当初、『思凛』のコンセプトを私たちが伝えたとき、阿部さんは正直に驚いていました。山田錦を精米歩合18%まで磨いて醸した酒は、絹糸のように繊細な味わいになります。それを樽で貯蔵させるというのは、阿部さんの醸造経験をしても前代未聞のこと。失敗すれば、お酒本来の優美さを樽が覆い隠してしまいます。

それでも、「繊細な造りとミズナラ樽の最高のバランスを求めた、まだ誰もつくったことのない日本酒を目指す」という方向性が定まると、「未知への挑戦に心が掻き立てられた」と当時を振り返ります。

 
たゆまぬ挑戦そのものが『思凛』のアイデンティティ 


『思凛』の個性を形づくるのに不可欠なミズナラの樽。これは、京都の洋樽メーカー・有明産業の職人たちが手がけたものです。

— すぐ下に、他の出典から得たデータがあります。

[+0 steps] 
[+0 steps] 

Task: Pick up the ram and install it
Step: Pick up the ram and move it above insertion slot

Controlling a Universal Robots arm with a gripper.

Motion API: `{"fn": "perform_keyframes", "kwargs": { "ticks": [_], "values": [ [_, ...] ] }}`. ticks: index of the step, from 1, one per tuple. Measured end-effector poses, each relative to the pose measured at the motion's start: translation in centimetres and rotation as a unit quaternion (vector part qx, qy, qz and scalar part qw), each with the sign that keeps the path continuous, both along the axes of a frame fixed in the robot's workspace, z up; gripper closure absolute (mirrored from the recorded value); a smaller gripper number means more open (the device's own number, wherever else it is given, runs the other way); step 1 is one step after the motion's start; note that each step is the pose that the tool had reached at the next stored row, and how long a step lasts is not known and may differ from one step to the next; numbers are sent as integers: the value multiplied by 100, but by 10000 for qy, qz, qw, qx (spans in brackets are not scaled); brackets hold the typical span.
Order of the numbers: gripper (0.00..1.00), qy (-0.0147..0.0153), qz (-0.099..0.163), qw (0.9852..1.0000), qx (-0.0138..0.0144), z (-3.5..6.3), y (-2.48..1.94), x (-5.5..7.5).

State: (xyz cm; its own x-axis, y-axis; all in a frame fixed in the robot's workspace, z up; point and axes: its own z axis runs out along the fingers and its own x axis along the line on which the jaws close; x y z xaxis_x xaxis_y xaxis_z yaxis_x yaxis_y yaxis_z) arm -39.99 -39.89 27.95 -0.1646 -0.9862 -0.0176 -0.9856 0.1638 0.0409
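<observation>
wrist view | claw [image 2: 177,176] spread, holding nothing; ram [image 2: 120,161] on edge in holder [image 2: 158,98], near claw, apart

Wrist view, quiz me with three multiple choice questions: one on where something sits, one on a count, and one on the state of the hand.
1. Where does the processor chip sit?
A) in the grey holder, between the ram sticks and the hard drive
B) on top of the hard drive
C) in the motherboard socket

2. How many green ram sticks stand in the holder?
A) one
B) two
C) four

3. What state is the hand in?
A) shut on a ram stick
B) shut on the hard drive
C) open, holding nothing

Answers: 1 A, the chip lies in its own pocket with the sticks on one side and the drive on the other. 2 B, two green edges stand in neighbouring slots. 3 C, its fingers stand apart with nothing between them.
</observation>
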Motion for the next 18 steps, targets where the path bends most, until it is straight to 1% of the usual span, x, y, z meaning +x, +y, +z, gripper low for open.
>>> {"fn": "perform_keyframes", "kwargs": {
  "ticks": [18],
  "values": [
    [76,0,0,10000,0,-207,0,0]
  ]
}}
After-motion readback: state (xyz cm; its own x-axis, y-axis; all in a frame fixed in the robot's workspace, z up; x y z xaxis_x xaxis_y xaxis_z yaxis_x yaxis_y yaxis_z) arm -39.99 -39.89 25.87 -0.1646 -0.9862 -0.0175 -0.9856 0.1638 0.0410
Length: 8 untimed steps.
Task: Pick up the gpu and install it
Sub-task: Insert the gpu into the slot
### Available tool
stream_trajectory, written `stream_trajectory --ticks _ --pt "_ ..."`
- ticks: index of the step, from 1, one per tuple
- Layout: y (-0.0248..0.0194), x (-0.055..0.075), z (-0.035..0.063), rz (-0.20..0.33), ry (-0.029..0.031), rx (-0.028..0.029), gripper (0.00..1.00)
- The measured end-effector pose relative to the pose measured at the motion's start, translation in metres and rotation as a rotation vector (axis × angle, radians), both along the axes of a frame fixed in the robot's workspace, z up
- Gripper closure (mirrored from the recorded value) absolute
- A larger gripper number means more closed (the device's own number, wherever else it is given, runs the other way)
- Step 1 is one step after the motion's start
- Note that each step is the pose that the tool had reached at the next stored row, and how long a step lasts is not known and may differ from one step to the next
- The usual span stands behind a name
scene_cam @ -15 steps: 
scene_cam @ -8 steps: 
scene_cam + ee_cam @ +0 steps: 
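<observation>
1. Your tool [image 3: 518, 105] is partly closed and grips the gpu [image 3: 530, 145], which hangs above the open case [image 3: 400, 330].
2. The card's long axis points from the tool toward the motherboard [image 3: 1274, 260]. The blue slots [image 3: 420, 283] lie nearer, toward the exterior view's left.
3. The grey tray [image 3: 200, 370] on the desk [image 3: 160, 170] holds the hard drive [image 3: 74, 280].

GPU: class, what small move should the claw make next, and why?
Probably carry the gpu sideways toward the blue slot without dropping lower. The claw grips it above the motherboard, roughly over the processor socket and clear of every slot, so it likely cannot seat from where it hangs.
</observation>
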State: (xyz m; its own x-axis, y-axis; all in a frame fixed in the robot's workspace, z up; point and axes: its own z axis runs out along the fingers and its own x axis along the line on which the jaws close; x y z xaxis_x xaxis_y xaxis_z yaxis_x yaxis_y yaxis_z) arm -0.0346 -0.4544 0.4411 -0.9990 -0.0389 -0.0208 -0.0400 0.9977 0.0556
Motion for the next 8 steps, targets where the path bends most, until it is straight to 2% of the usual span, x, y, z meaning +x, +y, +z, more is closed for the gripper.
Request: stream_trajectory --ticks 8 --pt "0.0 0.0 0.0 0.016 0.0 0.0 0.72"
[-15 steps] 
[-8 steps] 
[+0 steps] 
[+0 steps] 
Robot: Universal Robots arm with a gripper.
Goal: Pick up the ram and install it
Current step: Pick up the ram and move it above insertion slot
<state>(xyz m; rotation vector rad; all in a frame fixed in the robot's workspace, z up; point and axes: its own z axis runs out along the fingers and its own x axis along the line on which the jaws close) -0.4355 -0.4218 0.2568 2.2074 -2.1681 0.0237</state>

原料となるミズナラは、希少な北海道産を使用しています。さらに、私たちがこだわったのは「サステナブルな樽」であること。

『思凛』はひとつの樽だけで完成するのではなく、絶妙な味わいのバランスを実現するために、新樽と古樽でそれぞれで貯蔵させたものをブレンドして仕上げます。

樽の奥で水面がたゆたう

また、樽は内側のトースト(焼き)の強弱で香りの付き方が変わってきます。『思凛』では、樽そのものはミディアムトーストに仕上げつつ、貯蔵期間を短くすることで、樽香のニュアンスを調整。米の味わいとミズナラの香りのバランスが理想的になる一瞬を見極めます。

テイスティングはワイン用のスポイトを使って行います

試作はなく、すべてが一発本番の造り。香りの見極めには緊張感を伴います。

初年の熟成期間は約9日間。その結果、日本酒そのものの瑞々しさと吟醸香を保ったまま、上質な樽香をほのかにまとい、見事なバランスの日本酒が完成しました。

たゆまぬ挑戦がもたらした、『思凛』という日本酒の誕生です。

樽貯蔵中の変化は、一定ではなく変則的。造り手の感覚を頼りに進行を見極めます

2年目以降の醸造においても、一期目と同じだけ貯蔵すればいい、ということはありません。その時々の湿度や気温によって、樽の成分の抽出具合が異なります。『思凛』は未知の領域への挑戦。だからこそ、ルーティンに流されては本質を見失ってしまいます。

阿部さんが見つめるのは、「今年の完成度を、いかに理想に近づけるか」という一点。日々繰り返される静かな挑戦そのものが、『思凛』のアイデンティティと言えるでしょう。

 
時代を超える革新を 

磨き抜いたピュアな味わい。ギリギリまで削ぎ落としたミニマルな美意識。美しい森林のなかに身を置いているかのような、静かな充足に満たされつつも、すっと自然に背筋が伸びる、そんな日本酒。

味わいの骨組みをつくるのは、奥羽自慢の日本酒造りの個性でもある、瑞々しい酸です。口に含むと、リンゴ酸を中心とした幾重にも重なる酸味が広がり、米の繊細な旨味と調和して立体的な味わいをつくります。

樽から抽出されるのは、香りだけではありません。米のふくらみにしっかりとした輪郭を与えるタンニン由来のほのかな渋みも魅力です。

米の豊かな味わいも、ミズナラの芳香やタンニンも、すべては日本の豊穣な大地から生み出された日本のテロワール。

米と木のエッセンスを出羽三山の主峰「月山」の伏流水で抽出した酒は、日本の風土そのものから生み出された新しい命。海からの水蒸気は雨となって大地に降り注ぎ、地下水として森の木々に蓄えられ、落ち葉の養分に富んだ水が川に流れ、生き物を養う。

『思凛』が体現するのは、日本の自然の、循環そのものでもあります。

奥羽自慢の酒造りに不可欠な地下水

『思凛』は“日本酒の樽貯蔵”という様式に、ひとつの新たな道を示しました。それは、日本酒という産業における、未来に向けた革新である。私たちはそう確信しています。